Abstract Body: Background: Marfan syndrome is an inherited genetic disorder affecting connective tissue, particularly in the thoracic aorta, where aneurysm rupture poses life-threatening risks. While mutations in the FBN1 (Fibrillin-1) gene have been identified as the cause, the mechanisms by which FBN1 mutations induce thoracic aortic aneurysms (TAA) remain largely unexplored. This study aims to test the hypothesis that the downregulation of the smooth muscle cell (SMC)-specific long non-coding RNA (lncRNA), CARMN (Cardiac Mesoderm Enhancer-Associated Noncoding RNA), is a critical mechanism underlying FBN1 mutation-induced TAA.

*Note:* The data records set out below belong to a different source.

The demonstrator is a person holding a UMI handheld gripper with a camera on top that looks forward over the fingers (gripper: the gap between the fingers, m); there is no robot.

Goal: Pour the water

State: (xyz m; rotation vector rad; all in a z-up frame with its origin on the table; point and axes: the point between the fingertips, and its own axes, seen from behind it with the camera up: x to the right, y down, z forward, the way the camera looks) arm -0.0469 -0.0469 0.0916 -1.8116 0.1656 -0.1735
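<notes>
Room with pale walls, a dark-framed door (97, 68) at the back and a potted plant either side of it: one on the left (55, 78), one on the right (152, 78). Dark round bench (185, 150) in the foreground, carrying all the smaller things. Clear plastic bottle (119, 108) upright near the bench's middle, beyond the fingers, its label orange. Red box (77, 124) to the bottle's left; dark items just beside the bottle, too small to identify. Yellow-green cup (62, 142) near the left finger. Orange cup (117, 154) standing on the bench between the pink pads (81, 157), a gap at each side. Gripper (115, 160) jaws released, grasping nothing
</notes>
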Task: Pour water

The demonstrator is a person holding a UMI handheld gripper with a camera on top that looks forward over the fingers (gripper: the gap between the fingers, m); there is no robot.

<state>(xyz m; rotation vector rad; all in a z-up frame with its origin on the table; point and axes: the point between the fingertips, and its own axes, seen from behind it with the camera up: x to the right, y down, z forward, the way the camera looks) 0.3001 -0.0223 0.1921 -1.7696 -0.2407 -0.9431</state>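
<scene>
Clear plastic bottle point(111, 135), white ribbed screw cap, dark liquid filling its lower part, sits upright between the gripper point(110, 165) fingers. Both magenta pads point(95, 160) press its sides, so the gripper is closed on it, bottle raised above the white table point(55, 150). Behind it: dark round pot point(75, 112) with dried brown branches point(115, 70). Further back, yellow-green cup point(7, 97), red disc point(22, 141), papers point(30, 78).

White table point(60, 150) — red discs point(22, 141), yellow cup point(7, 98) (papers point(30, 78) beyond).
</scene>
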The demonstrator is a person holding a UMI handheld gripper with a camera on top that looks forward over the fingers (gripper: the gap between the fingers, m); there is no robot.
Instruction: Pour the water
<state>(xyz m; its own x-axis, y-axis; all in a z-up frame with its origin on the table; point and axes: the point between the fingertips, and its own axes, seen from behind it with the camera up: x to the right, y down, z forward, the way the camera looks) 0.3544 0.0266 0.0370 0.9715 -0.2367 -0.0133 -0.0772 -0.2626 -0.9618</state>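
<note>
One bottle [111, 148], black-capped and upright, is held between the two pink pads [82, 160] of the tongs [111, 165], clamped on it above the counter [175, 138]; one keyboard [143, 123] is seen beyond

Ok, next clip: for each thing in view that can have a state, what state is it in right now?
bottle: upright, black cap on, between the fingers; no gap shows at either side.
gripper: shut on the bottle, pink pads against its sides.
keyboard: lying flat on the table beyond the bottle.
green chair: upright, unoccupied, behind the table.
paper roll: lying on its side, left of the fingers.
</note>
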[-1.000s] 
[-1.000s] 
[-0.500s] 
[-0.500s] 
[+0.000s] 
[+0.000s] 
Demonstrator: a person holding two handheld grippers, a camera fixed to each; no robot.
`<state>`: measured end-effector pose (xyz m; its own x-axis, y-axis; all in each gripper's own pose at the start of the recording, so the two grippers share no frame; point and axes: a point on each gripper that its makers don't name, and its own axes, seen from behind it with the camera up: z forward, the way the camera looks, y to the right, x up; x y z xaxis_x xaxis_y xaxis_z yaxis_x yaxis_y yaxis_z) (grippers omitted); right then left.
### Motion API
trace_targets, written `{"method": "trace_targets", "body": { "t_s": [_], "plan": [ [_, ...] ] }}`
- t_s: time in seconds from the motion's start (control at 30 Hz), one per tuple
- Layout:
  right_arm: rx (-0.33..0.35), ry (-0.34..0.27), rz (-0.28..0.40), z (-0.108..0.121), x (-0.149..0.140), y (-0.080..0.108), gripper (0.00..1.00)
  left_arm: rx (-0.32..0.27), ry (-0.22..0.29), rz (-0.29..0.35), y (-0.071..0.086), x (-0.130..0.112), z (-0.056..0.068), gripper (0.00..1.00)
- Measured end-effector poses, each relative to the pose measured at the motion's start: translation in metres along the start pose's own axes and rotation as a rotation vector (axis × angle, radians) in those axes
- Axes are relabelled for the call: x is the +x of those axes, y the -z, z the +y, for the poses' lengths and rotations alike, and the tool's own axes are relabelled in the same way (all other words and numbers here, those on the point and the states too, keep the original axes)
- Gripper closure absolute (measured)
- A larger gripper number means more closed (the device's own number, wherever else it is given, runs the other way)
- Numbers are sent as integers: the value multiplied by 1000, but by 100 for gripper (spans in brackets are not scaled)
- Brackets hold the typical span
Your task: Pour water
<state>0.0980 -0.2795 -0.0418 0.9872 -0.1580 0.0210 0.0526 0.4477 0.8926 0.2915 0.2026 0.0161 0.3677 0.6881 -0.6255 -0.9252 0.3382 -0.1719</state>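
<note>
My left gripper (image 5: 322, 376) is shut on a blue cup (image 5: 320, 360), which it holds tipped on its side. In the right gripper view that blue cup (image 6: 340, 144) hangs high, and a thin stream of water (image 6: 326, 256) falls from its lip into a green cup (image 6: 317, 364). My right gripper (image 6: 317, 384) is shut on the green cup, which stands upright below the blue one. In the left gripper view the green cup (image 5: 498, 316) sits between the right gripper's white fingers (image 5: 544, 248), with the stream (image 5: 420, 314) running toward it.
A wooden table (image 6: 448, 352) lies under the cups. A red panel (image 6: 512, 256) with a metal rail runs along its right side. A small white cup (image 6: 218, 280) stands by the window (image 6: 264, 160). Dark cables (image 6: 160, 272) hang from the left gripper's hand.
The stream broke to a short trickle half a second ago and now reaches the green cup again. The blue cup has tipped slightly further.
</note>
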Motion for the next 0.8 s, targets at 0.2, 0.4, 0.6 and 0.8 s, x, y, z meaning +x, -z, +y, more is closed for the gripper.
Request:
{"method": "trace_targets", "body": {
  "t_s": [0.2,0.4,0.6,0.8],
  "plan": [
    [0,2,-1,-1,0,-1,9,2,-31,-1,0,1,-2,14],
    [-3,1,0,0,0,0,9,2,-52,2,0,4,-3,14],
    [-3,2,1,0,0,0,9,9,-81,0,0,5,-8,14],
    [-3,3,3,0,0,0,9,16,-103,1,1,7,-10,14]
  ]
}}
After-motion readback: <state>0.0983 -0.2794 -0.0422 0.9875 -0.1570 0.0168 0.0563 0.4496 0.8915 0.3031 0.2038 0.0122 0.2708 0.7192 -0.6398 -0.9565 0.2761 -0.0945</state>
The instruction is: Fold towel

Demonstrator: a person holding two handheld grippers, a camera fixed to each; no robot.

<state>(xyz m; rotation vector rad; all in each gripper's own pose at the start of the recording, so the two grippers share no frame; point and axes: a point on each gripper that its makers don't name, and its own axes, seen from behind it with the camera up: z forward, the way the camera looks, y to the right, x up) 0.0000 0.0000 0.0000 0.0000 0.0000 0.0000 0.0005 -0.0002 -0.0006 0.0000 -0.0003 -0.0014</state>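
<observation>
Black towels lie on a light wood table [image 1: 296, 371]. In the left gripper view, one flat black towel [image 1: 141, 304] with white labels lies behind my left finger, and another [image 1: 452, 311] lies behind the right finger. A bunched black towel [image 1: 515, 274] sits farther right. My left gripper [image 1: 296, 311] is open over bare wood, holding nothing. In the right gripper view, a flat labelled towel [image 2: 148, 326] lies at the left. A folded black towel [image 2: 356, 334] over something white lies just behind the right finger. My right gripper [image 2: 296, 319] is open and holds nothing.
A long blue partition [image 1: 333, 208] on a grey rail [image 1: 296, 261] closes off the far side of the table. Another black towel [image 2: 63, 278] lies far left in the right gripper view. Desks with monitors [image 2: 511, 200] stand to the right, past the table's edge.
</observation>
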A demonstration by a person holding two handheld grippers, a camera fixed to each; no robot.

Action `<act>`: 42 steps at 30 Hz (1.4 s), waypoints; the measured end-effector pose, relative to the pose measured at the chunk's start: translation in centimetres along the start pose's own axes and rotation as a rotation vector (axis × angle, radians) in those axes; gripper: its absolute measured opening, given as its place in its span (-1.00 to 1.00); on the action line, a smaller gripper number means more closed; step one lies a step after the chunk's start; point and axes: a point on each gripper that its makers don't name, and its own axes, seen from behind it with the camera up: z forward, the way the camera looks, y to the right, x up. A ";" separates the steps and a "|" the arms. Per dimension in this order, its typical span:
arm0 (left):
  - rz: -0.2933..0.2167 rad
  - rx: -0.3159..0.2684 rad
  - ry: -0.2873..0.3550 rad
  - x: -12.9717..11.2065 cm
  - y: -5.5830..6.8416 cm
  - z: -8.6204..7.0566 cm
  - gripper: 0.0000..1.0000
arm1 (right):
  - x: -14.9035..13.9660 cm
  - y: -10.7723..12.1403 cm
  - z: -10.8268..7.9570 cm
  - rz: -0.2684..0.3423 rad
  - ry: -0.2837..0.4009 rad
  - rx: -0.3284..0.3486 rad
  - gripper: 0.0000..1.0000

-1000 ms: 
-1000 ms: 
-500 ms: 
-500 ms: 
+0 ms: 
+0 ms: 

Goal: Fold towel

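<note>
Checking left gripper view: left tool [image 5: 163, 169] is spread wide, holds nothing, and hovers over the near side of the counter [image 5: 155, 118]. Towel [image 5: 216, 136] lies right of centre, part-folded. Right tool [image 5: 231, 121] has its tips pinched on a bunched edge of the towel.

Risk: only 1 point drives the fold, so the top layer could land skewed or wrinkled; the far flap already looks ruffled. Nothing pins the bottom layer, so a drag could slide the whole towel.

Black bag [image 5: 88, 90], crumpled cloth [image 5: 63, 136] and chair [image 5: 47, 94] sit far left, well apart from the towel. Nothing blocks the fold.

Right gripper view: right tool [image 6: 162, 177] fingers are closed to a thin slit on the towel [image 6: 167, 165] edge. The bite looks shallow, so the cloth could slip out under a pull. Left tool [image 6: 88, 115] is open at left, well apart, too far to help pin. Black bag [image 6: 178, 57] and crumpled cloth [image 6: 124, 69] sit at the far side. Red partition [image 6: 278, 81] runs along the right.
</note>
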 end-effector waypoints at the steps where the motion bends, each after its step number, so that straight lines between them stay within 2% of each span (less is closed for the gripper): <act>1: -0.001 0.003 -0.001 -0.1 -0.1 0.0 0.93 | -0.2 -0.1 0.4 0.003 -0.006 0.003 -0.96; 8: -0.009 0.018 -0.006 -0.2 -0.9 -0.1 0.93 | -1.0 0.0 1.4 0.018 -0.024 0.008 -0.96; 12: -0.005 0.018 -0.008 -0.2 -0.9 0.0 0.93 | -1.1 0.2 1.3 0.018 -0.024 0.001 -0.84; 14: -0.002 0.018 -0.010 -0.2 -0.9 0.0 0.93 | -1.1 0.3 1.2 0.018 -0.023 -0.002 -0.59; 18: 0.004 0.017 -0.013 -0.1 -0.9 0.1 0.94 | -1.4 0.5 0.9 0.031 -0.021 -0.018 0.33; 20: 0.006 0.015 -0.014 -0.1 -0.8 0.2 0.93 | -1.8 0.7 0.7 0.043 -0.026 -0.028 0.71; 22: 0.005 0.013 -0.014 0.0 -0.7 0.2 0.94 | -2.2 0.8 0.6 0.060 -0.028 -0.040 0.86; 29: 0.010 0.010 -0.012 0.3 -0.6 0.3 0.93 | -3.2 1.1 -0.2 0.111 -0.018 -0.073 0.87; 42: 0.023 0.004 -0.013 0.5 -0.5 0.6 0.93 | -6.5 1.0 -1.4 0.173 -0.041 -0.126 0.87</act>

Method and Results: To investigate the potential effectors contributing to Marfan syndrome, we reanalyzed publicly available single-cell RNA sequencing datasets from Marfan human and mouse ascending arteries. Through this in silico screen, we identified CARMN as the most significantly downregulated lncRNA in modulated SMCs compared to contractile SMCs. To determine the functional role of Carmn in VSMCs, we generated inducible VSMC-specific Carmn KO (ivKO) mice by crossing floxed Carmn mice with Itga8-CreERT2 mice, which restrict Cre activity to VSMCs. The Carmn ivKO mice showed a normal lifespan. However, ultrasound and morphological analyses revealed progressive thinning of the vascular wall and dilation of the ascending aorta in ivKO mice. Vascular contractility measurements of both carotid and mesenteric arteries showed impaired vascular contractility in ivKO mice. Furthermore, blood pressure elevation induced by angiotensin II was attenuated in ivKO mice. Mechanistically, bulk RNA sequencing revealed that Carmn deficiency in VSMCs downregulates genes associated with muscle contraction, while upregulating genes linked to inflammation and extracellular matrix remodeling. Finally, VSMC-specific deletion of Carmn in Fbn1(C1041G/+) mutation mice, a genetic model that replicates human Marfan syndrome, significantly exacerbated the development of TAA.
Conclusions: Our data suggest that VSMC-restricted deletion of Carmn attenuates vascular contractility by regulating genes involved in muscle contraction. Furthermore, VSMC-specific deletion of Carmn exacerbates TAA development induced by the Fbn1 mutation in mice. This study demonstrates that Carmn is critical for maintaining vascular contractile function in mice and suggests that the downregulation of CARMN is a key mechanism contributing to FBN1 mutation-mediated TAA development in humans.